Chapter 10
In This Chapter
Protecting your data when a server crashes
Predicting reliability of your database service’s components
Growing your database service as your business grows
Businesses are risk-adverse operations, and mission-critical systems rely on safeguard after safeguard, along with plan B and plan C, in case disaster strikes.
Distributed Bigtable-like databases are no exception, which requires Bigtable enthusiasts to prove that this newfangled way of managing data is reliable for high-speed and mission-critical workloads.
Thankfully, the people working on Bigtable clones are also intimately familiar with how relational database management systems (RDBMS) provide mission-critical data storage. They’ve been busily applying these lessons to Bigtables.
In this chapter, I talk about the issues that large enterprises will encounter when installing, configuring, and maintaining a mission-critical Bigtable database service.
If all goes horribly, horribly wrong — or someone accidentally turns off all the lights in a city — you’ll need an entire backup data center, which is referred to as a disaster recovery site.

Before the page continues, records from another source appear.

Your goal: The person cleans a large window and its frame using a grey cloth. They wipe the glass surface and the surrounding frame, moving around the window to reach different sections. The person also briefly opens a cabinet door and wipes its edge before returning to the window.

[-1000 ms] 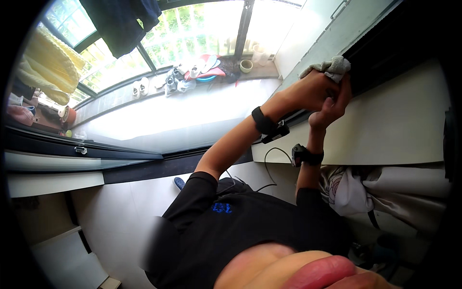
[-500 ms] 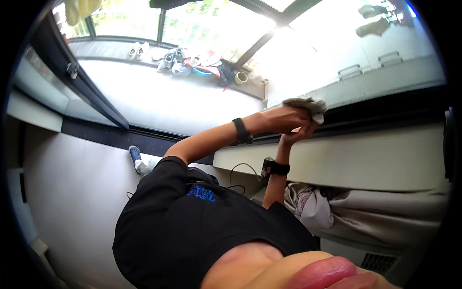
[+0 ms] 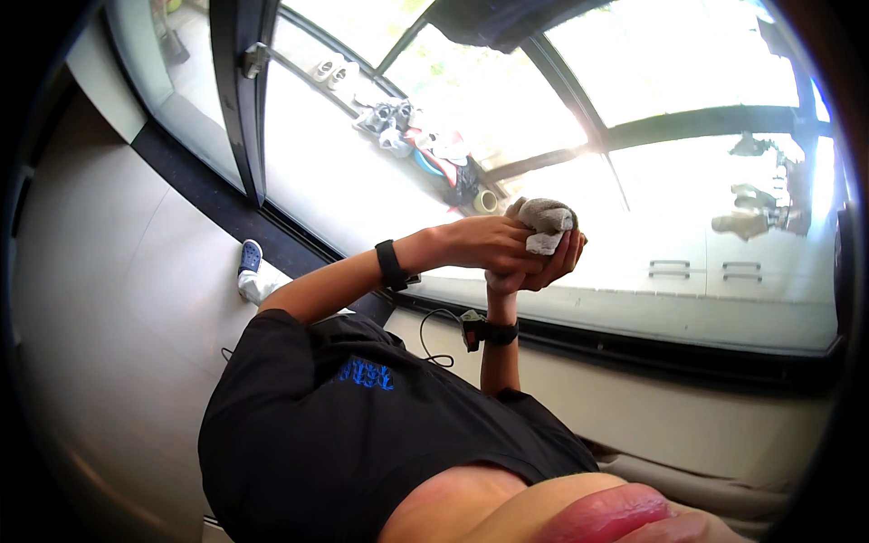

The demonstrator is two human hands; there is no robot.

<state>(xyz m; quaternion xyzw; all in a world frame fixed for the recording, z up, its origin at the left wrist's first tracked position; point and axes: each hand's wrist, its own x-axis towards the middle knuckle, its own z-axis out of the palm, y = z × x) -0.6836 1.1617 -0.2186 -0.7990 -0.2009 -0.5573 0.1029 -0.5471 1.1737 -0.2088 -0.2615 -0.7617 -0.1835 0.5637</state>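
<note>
— Half a second on, both hands and the cloth [image 3: 548, 217] show higher against the glass [image 3: 588, 303], clear above the black frame [image 3: 670, 359] they overlapped earlier.

— How are they holding it?

— Left hand [image 3: 493, 242] and right hand [image 3: 540, 276] close on it together, fingers curled, so the cloth sits between them. Whether it touches the glass, one cannot tell.

— What could go wrong?

— A loose fold bulges over the fingers; if either grip slackens, it could slip out and drop. The cable [image 3: 422, 337] loops near the right wrist too, so a wide swing might snag it, and a low one could knock the wrist box [image 3: 472, 330] on the frame.

— Anything else different?

— The cloth is bunched rounder, where it lay flatter across the knuckles, and the head's view has turned, showing more glass at the right.
</note>
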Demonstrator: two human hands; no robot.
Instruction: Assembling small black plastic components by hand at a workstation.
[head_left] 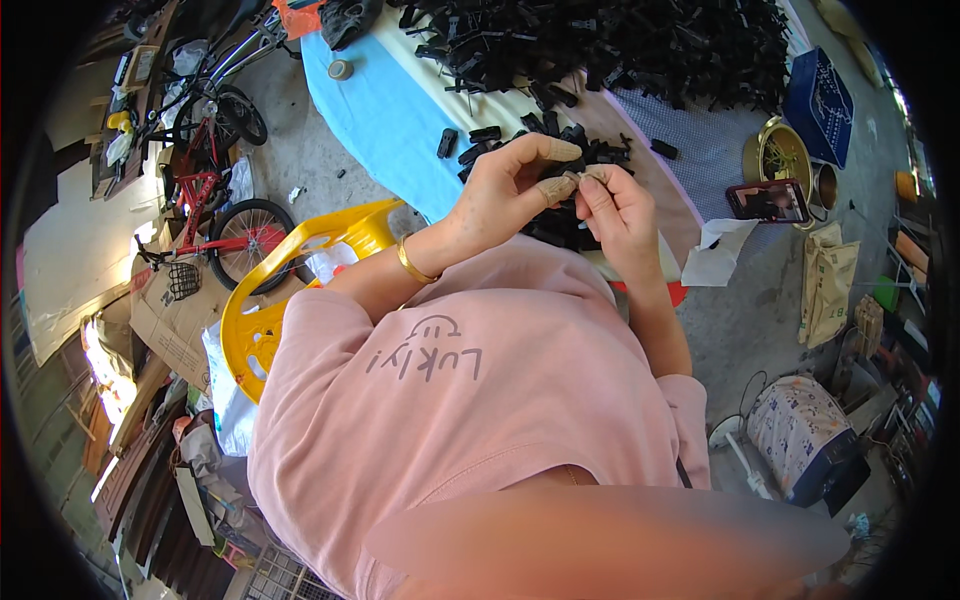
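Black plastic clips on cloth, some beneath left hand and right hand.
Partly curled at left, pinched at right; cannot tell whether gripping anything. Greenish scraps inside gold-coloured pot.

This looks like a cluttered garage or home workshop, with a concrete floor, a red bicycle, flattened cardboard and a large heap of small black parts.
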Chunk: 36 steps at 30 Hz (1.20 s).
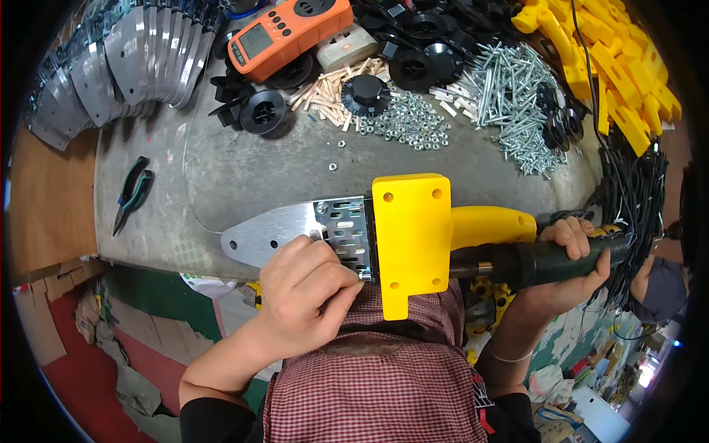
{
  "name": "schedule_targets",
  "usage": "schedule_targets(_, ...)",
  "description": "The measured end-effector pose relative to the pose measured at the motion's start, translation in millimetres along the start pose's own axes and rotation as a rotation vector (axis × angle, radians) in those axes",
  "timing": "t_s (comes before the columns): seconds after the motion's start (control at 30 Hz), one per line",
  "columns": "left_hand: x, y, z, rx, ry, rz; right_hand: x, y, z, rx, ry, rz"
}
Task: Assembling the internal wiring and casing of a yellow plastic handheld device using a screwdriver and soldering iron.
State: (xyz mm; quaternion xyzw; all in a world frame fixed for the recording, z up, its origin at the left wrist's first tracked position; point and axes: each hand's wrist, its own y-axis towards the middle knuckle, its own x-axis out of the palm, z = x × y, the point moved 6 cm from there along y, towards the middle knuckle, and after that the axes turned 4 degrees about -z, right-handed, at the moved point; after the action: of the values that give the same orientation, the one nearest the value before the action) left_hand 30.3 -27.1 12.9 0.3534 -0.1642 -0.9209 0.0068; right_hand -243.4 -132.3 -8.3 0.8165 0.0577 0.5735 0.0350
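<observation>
A tool body lies across the table's near edge. It has a pointed metal plate [277, 225], a slotted metal guard [346, 229], a yellow plastic plate [411, 232] with holes at its corners, and a curved yellow handle [491, 225]. My left hand [306, 288] is closed, thumb and finger pinched at the guard's lower edge. A tiny shiny piece shows at the fingertips, too small to name. My right hand [576, 255] wraps round a dark electric screwdriver [543, 264]. Its shaft points left toward the yellow plate, which hides the tip.
Pliers [133, 193] lie at the left, near stacked metal plates [133, 59]. Farther back are an orange meter [288, 37], black knobs [264, 112], nuts [413, 122], screws [513, 88] and yellow handles [620, 66]. Black cables [635, 192] hang at the right. Another person [657, 288] is beyond.
</observation>
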Motion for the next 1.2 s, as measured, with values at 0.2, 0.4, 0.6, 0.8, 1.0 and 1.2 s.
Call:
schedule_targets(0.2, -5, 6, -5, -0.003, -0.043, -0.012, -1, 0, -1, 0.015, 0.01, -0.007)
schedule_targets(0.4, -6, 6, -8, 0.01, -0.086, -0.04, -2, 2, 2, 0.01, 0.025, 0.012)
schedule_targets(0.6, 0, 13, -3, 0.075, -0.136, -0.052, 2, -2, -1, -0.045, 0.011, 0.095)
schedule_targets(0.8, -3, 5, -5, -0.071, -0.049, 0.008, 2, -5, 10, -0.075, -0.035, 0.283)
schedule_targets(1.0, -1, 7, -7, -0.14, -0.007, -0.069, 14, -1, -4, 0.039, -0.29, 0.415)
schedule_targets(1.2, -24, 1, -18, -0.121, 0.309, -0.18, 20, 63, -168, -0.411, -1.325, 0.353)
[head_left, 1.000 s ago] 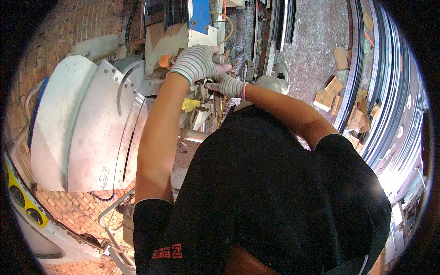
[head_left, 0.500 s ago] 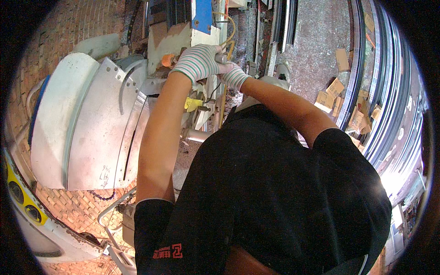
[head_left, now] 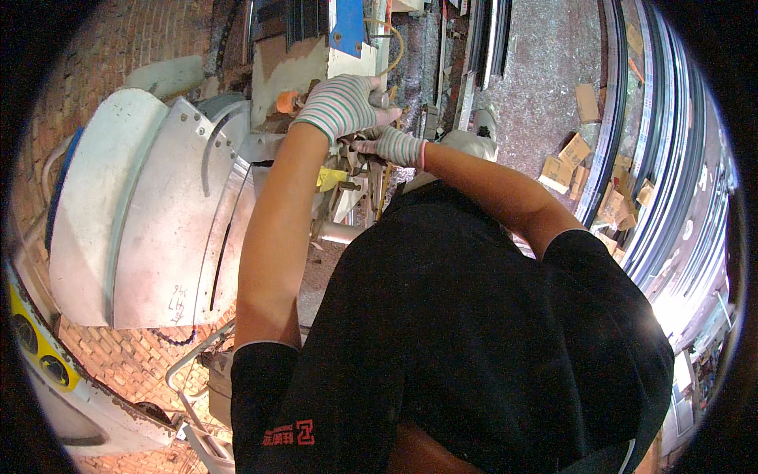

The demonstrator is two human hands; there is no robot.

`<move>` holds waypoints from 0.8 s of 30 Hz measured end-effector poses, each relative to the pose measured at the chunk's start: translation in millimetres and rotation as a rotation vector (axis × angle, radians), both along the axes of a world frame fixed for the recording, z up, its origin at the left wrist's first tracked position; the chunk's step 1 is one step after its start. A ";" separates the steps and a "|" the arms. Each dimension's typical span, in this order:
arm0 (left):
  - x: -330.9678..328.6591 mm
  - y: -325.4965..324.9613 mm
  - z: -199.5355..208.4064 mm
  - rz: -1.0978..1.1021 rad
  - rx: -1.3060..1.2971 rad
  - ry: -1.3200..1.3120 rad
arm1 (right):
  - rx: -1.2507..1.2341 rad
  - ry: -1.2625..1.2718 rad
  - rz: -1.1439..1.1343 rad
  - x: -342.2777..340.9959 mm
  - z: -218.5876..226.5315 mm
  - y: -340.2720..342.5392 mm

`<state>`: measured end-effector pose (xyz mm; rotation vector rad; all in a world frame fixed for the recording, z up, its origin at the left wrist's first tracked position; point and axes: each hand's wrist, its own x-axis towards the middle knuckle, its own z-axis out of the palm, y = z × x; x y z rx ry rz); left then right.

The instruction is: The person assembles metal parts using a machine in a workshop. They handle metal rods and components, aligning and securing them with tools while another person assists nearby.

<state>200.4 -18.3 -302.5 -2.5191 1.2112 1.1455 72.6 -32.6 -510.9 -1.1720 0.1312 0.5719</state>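
White gloves with coloured stripes cover both my hands. My left hand [head_left: 339, 107] is closed at the upper middle, and the end of a grey metal cylinder [head_left: 380, 99] shows between its fingers and thumb. Just below and to the right, my right hand [head_left: 397, 148] points leftward, its fingertips closed on small metal parts of a machine [head_left: 347, 150]. What those fingertips hold is too small to make out. An orange knob [head_left: 287, 102] sticks out left of my left hand. Under the hands are a yellow piece [head_left: 332, 179] and a metal bolt-like part [head_left: 350, 186].
A large pale curved metal guard [head_left: 158, 213] stands on the left. Above the hands is a pale machine block [head_left: 276, 83] with a blue plate [head_left: 347, 30] and a yellowish hose [head_left: 399, 47]. Long metal profiles [head_left: 671, 158] and cardboard pieces [head_left: 570, 158] lie on the right.
My right hand has moved down and slightly left, away from the end of the grey cylinder to the metal parts below. My left hand stays nearly where it was.
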 end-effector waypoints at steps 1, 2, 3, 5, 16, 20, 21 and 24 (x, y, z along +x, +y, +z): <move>0.2 0.0 -1.1 -0.001 0.012 -0.006 | 0.054 -0.202 -0.160 -3.1 1.6 3.5; 0.4 0.1 -2.2 -0.005 0.010 -0.010 | -0.027 -0.100 -0.100 -3.2 -1.5 5.2; 0.7 0.3 -3.4 -0.009 0.009 -0.013 | -0.115 -0.020 -0.044 -3.0 -8.3 6.9; 0.5 1.3 -4.9 -0.007 -0.001 -0.019 | -0.445 -0.286 -0.212 3.1 -27.6 19.4; 1.1 0.8 -4.8 0.048 0.043 0.041 | 0.687 0.584 -0.590 19.8 -24.5 -10.9; -0.1 2.2 -5.0 -0.005 -0.012 -0.030 | -0.586 -0.270 0.074 -5.0 -8.9 -18.0; -0.3 2.2 -4.8 -0.007 -0.012 -0.032 | -0.475 -0.356 -0.106 -7.7 -6.0 -12.6; -0.5 1.0 -4.0 -0.012 -0.003 -0.028 | -0.144 -0.089 -0.119 -9.6 1.2 -7.8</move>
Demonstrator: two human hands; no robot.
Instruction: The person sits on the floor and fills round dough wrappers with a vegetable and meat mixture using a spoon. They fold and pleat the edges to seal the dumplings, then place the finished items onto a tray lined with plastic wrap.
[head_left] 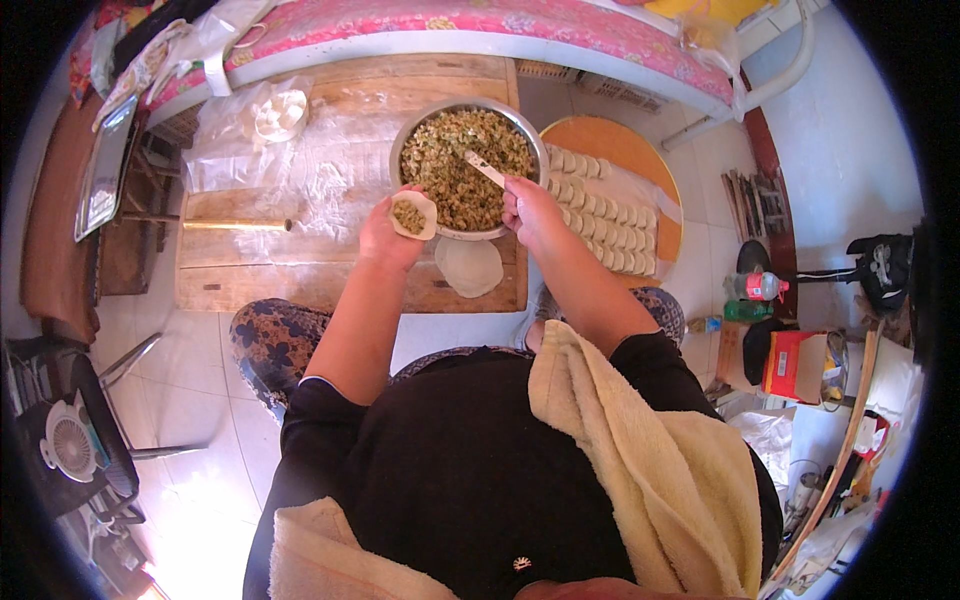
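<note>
Cupped in my left hand [386,240] is a round dumpling wrapper [430,212] with a small mound of filling at its middle, beside the near left rim of a metal bowl. My right hand [534,212] grips a flat, pale spatula-like stick [485,168] over the bowl's right side. Its far end lies over the filling; whether it dips in, I cannot tell. Chopped brown-green filling [450,150] fills much of the bowl [541,152]. Several flat wrappers [470,268] overlap on the table just below the bowl.
On the floured wooden table [350,285] lie a rolling pin [240,225] and pale dough pieces [280,115] on a plastic sheet [215,150]. Rows of folded dumplings [610,215] cover part of a round board [575,128] at right. A pink flowered bed [470,20] borders the far side.
</note>
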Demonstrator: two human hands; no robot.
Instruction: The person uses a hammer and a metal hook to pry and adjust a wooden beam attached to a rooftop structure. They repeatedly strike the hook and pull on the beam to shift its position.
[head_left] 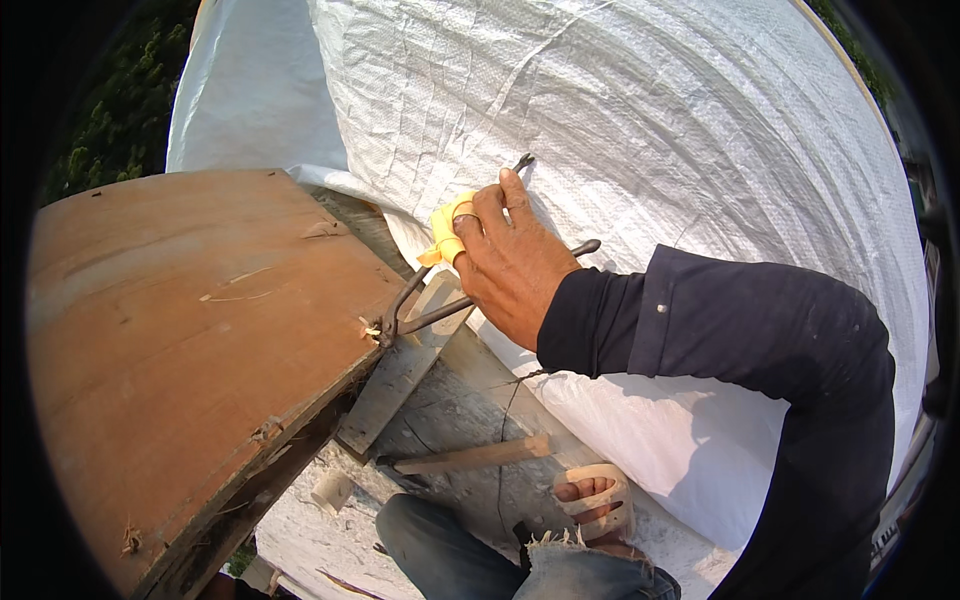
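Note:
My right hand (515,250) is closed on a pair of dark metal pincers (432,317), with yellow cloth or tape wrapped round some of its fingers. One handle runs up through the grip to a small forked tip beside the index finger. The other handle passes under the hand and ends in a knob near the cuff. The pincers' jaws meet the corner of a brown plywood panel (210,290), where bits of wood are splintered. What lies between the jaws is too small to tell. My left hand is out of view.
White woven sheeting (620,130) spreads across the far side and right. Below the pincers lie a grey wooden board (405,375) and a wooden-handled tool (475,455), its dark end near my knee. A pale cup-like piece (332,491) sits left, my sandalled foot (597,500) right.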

In this section, I talk about the features commonly available in Bigtable clones that help guarantee a second data center backup in case of disaster.
Perhaps your organization does “live” business in many locations in the world. If so, you need high-speed local writes to your nearest data center — so all data centers must be writable. In this scenario, all data centers are primary active data centers for their own information.
Active-active clustering writes can happen at any location. All data centers are live all the time. Data is replicated between active sites, too, in order to provide for traditional disaster recovery.
However, if the same data record is overwritten in multiple locations, you may be faced with having to choose between two options:
This option is shown in part A of Figure 10-1.
Figure 10-1: Cross-data center replication mechanisms.
When you absolutely need fast local data center writes across the world, a globally distributed database that supports full active-active clustering is needed. Cassandra is a Bigtable database that supports global active-active clusters while preserving as much speed as possible on ingest.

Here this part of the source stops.